I made up my mind a few weeks ago that I would write a reflection this passage from Ephesians today even though I had never done so before. I figured, “What the heck, things are pretty quiet around church during Lent and I’ll probably have ample free time to try something new.” In hindsight, I now realize that this might not have been such a great idea.

So I did what ministers generally do in such a situation: I grabbed my study Bible and a bunch of background materials on Ephesians and got to work. It was pretty early in the morning, though, and I so I eased into the process slowly. Rather than read a dry academic commentary on the passage that was a hundred times longer than the passage itself, I did what people often do in this day and age — I listened to a podcast.

It’s one that I’ve subscribed to for many years now, hosted by two pastors from Illinois who discuss and reflect on the lectionary texts for a given week. But when I went looking for this week’s edition I discovered that it hadn’t been released yet (that’s what I get for trying to get an early start, I suppose). All I could find was the one from this week back in 2020 which, as it just so happens, was recorded during the earliest days of the pandemic. And listening to it sent shivers down my spine.

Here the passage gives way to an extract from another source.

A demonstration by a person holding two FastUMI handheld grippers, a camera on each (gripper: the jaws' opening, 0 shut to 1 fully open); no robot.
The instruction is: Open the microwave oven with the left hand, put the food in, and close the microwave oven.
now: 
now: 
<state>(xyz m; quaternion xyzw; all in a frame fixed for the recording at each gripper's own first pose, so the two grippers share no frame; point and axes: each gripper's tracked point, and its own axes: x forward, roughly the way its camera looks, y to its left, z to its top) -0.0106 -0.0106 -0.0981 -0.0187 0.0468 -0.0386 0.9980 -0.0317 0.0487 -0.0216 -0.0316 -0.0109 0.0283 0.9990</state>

They talked about the small, but concerning, number of COVID cases that had been identified in and around Chicago over the preceding week (which was less than 100 amongst a population of about ten million); they spoke with guarded optimism about the efforts to stop the spread of the disease before it got completely out of hand (remember that “two weeks to stop the spread” campaign?); they discussed cancelling in-person worship for a few weeks in the hopes of re-opening in time for Easter. They had absolutely no idea what they were in for — what we all were in for. Suffice it to say, we learned a lot over the three years that followed, much of it bad and some of it good.

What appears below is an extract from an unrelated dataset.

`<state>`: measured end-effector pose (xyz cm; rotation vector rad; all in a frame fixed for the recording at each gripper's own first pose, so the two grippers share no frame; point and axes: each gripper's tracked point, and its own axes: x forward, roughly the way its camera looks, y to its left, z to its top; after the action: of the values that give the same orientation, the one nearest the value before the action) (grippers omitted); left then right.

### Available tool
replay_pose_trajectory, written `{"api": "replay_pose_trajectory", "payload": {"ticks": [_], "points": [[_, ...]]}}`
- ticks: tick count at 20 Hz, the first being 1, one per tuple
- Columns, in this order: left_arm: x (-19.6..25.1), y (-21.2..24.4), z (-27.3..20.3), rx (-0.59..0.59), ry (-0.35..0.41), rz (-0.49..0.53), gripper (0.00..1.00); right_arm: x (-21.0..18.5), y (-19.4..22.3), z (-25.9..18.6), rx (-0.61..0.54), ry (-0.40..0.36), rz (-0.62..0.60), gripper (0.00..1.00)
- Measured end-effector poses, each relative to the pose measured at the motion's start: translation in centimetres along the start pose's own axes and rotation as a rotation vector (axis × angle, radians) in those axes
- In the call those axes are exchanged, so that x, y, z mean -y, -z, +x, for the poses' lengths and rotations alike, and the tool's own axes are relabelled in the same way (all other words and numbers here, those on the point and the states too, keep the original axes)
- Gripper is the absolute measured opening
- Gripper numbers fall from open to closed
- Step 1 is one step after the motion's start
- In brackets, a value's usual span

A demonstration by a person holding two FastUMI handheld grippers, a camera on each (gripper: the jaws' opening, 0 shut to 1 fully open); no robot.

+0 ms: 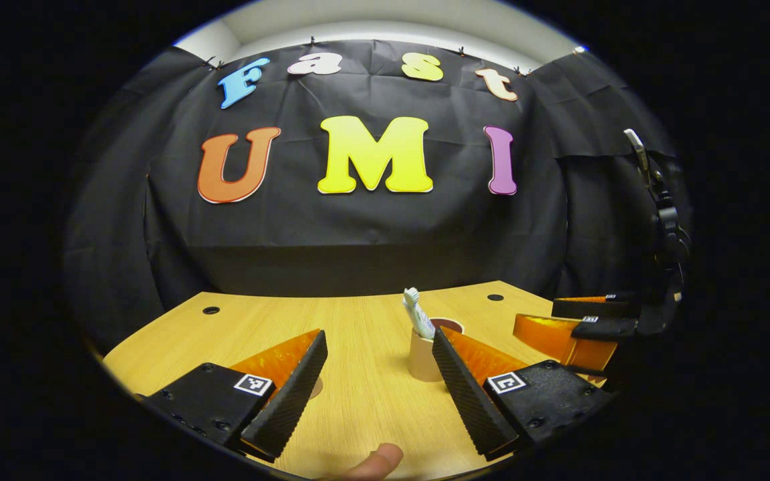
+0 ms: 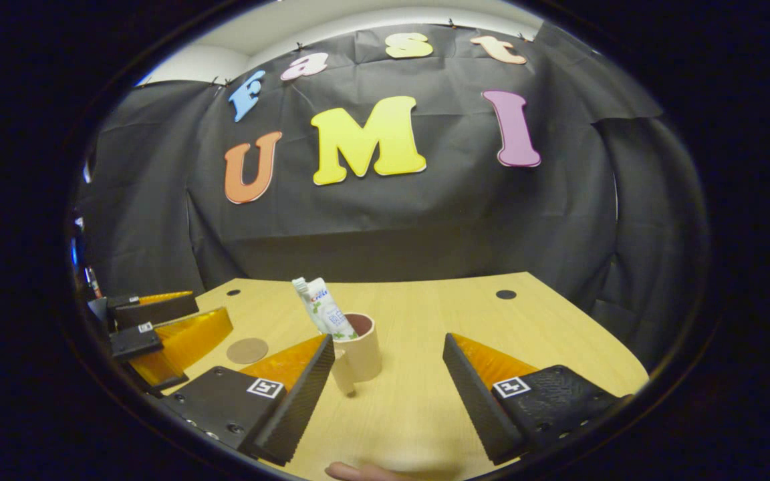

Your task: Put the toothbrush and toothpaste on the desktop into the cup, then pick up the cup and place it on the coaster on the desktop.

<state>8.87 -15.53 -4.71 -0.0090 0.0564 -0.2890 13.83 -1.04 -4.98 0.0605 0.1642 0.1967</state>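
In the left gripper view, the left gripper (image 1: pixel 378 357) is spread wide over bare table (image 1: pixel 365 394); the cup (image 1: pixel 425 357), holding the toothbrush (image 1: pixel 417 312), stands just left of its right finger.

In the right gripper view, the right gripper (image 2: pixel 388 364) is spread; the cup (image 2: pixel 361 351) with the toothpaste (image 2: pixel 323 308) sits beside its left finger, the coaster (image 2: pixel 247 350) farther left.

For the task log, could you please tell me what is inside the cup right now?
A toothbrush stands head-up in the cup; the right gripper view shows a toothpaste tube sticking out of it too. The cup wall hides their lower ends.
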Motion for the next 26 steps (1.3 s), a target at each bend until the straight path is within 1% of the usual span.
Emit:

As we heard every single day about the countless people who were getting sick and the staggering numbers of them who were dying, we witnessed advances in medicine happen at almost unimaginable speed.

As COVID cases increased geometrically across the globe in a matter of weeks, we came to understand just how interconnected our world really is.

As fear and despair (and maybe even a little bit of hope) became common denominators for all humanity, we were reminded just how easily we can fall back into divisive and harmful ways of thinking and speaking and being — “us versus them” and “mine versus yours” and “personal freedom versus collective responsibility” — right when the you-know-what hits the fan and we need each other the most.

As we huddled in our homes — alone or with family — and dealt with the stress of isolation, we found different ways to be in community and developed a new appreciation for actually being in community — an experience that we had often taken for granted (and one that we will hopefully never take for granted again).

As we look back over the past three years, let’s reap something positive from all that we’ve witnessed and endured; let’s consider the ways in which we’ve become individually and collectively enlightened amidst the undeniable darkness of the world; and let’s use what we’ve learned during this three-year long night to make the world a better place.

On the night he was betrayed, Jesus shared a meal with his friends. He took a loaf of bread and after giving thanks to God, he broke it and gave it to his disciples. He said, “Take, eat; this is my body which is given for you. Do this in remembrance of me.”

And after supper Jesus took the cup of wine; and after giving thanks, gave it to them and said, “Drink this, all of you; this is my blood of the new covenant which is shed for you and for many for the forgiveness of sins. Whenever you drink it, remember me.

Do this in remembrance of me. Remember me. Remember all of me.

Remember the good times and the not-so-good times. Remember the joys and the sorrows. Remember the incredible ministry we did together and the terrible tragedy of the cross. Remember the light and darkness, because they are inseparable — they inform each other and they have much to teach you.

After all, does the light of Easter really hold the same meaning without the long, dark journey of Lent that leads us to it? And what would Lent be like without Easter to look forward to?